● INSTRUCTIONS TO FOLLOW: Return exactly the listing's lines, from its first line to the line holding "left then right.", ends included.

● PROVIDED MATERIAL:
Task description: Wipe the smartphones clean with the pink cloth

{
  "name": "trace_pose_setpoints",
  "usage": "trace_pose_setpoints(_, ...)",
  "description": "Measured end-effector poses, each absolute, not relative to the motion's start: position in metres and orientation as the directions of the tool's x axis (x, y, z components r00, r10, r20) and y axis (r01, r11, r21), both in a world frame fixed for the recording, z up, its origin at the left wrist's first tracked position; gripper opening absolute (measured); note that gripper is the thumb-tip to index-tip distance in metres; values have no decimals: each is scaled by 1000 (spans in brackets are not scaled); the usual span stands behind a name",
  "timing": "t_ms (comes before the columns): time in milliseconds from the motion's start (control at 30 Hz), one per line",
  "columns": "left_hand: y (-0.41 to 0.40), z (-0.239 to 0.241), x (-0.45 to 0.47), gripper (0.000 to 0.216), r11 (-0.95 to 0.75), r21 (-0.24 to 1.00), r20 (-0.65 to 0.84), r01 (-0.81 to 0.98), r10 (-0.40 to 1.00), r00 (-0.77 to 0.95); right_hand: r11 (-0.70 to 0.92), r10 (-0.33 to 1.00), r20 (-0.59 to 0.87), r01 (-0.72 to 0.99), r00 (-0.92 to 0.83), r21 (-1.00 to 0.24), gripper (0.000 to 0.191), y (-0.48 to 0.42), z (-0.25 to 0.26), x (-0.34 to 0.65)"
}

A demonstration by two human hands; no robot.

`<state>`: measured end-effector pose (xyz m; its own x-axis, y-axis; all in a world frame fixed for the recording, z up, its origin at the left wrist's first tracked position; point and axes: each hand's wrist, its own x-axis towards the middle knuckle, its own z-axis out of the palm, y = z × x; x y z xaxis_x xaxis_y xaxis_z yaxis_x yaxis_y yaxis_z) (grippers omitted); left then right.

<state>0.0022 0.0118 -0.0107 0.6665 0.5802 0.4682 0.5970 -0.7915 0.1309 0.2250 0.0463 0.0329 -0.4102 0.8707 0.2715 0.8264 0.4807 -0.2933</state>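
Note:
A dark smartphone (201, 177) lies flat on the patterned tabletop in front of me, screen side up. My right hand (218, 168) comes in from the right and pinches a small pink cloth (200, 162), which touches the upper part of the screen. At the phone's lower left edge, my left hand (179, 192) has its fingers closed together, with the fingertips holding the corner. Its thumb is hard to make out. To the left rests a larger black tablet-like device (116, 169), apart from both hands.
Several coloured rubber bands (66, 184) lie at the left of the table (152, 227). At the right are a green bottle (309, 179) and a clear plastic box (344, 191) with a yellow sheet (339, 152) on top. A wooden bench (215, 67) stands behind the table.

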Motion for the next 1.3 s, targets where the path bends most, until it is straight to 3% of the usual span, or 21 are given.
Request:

● COMPLETED EXERCISE:
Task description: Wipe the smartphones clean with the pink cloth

{
  "name": "trace_pose_setpoints",
  "usage": "trace_pose_setpoints(_, ...)",
  "description": "Measured end-effector poses, each absolute, not relative to the motion's start: position in metres and orientation as the directions of the tool's x axis (x, y, z components r00, r10, r20) and y axis (r01, r11, r21), both in a world frame fixed for the recording, z up, its origin at the left wrist's first tracked position; gripper opening absolute (measured); note that gripper is the thumb-tip to index-tip distance in metres; values have no decimals: each is scaled by 1000 (spans in brackets are not scaled); the usual span stands behind a name",
  "timing": "t_ms (comes before the columns): time in milliseconds from the motion's start (control at 30 Hz), one per line",
  "columns": "left_hand: y (-0.41 to 0.40), z (-0.239 to 0.241), x (-0.45 to 0.47), gripper (0.000 to 0.216), r11 (-0.95 to 0.75), r21 (-0.24 to 1.00), r20 (-0.65 to 0.84), r01 (-0.81 to 0.98), r10 (-0.40 to 1.00), r00 (-0.77 to 0.95); right_hand: r11 (-0.70 to 0.92), r10 (-0.33 to 1.00), r20 (-0.59 to 0.87), r01 (-0.72 to 0.99), r00 (-0.92 to 0.83), r21 (-1.00 to 0.24), gripper (0.000 to 0.191), y (-0.48 to 0.42), z (-0.25 to 0.26), x (-0.34 to 0.65)"
}

A demonstration by two human hands; no robot.

`<state>`: measured end-effector pose (xyz m; its own x-axis, y-axis; all in a world frame fixed for the recording, z up, its origin at the left wrist's first tracked position; point and axes: each hand's wrist, its own x-axis towards the middle knuckle, its own z-axis out of the palm, y = z × x; x y z xaxis_x xaxis_y xaxis_z yaxis_x yaxis_y yaxis_z) (grippers omitted); left then right.

Nothing else is needed to complete the exercise.